- **DESCRIPTION OF THE TASK**
For the data below, report how many lines include the word "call", and write nothing else.

- **PROVIDED ENTRIES**
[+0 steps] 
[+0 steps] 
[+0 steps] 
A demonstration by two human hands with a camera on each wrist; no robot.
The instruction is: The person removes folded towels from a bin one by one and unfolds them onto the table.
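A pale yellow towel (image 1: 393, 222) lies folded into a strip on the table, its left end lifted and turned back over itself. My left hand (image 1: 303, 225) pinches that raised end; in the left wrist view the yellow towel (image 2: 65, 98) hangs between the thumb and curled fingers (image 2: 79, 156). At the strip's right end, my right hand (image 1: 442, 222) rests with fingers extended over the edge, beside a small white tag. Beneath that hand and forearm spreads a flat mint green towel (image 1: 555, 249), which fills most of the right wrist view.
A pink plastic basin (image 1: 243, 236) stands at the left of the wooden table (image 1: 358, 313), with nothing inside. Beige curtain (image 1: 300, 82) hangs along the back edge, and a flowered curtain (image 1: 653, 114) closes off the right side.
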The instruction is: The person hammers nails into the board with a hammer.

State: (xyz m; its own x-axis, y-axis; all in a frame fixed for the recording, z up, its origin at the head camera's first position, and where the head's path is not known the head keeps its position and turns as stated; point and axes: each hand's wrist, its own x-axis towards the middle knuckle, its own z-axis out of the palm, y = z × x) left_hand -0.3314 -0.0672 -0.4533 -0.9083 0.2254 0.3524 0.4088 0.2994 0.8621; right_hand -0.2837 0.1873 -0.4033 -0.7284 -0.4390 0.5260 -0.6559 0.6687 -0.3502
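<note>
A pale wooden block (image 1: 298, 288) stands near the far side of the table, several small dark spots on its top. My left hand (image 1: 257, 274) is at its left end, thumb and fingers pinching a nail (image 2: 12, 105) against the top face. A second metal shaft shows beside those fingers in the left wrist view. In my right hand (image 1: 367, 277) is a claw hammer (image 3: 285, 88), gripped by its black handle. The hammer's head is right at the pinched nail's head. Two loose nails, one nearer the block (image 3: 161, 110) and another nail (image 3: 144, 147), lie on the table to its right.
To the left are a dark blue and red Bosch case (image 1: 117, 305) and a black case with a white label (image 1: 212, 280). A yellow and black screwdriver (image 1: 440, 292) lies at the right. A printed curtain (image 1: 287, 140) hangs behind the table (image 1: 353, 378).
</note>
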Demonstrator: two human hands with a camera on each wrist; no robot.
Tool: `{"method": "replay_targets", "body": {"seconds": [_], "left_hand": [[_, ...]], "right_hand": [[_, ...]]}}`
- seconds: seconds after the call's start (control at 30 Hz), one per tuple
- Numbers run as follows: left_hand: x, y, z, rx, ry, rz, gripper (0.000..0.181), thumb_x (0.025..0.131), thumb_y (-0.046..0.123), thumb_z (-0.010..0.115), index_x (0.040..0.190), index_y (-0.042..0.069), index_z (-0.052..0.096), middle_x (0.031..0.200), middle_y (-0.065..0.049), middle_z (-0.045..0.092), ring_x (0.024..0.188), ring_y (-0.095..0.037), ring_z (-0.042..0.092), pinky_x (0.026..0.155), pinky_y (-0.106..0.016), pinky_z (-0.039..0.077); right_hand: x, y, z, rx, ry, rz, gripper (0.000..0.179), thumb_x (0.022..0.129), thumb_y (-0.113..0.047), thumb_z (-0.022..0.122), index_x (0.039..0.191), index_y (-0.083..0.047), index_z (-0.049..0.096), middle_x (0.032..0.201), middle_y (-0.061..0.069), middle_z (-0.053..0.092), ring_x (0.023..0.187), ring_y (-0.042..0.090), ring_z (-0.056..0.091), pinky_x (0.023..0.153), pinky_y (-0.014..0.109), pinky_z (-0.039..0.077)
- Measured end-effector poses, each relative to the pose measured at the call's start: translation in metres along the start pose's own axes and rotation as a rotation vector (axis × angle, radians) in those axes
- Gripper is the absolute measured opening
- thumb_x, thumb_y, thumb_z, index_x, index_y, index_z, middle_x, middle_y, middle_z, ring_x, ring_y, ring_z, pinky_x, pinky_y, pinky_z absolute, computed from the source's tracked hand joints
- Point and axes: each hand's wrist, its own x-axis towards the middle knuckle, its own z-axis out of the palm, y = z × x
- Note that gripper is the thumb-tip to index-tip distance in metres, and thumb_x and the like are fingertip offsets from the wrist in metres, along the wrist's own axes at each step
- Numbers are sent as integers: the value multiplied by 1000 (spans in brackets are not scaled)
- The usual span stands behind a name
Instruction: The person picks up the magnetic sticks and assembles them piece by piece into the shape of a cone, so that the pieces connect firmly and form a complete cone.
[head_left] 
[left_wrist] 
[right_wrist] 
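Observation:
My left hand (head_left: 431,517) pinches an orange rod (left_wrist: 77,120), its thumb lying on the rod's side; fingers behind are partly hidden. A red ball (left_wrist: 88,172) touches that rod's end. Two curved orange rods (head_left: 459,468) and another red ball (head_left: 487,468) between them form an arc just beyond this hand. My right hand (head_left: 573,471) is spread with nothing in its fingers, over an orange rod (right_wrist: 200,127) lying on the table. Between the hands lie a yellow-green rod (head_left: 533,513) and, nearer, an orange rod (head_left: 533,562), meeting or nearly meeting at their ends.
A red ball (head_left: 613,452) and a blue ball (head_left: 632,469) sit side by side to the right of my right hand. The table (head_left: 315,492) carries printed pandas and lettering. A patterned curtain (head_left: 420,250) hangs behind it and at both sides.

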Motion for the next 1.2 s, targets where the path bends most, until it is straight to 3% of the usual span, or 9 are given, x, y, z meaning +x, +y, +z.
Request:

- **REPLY**
2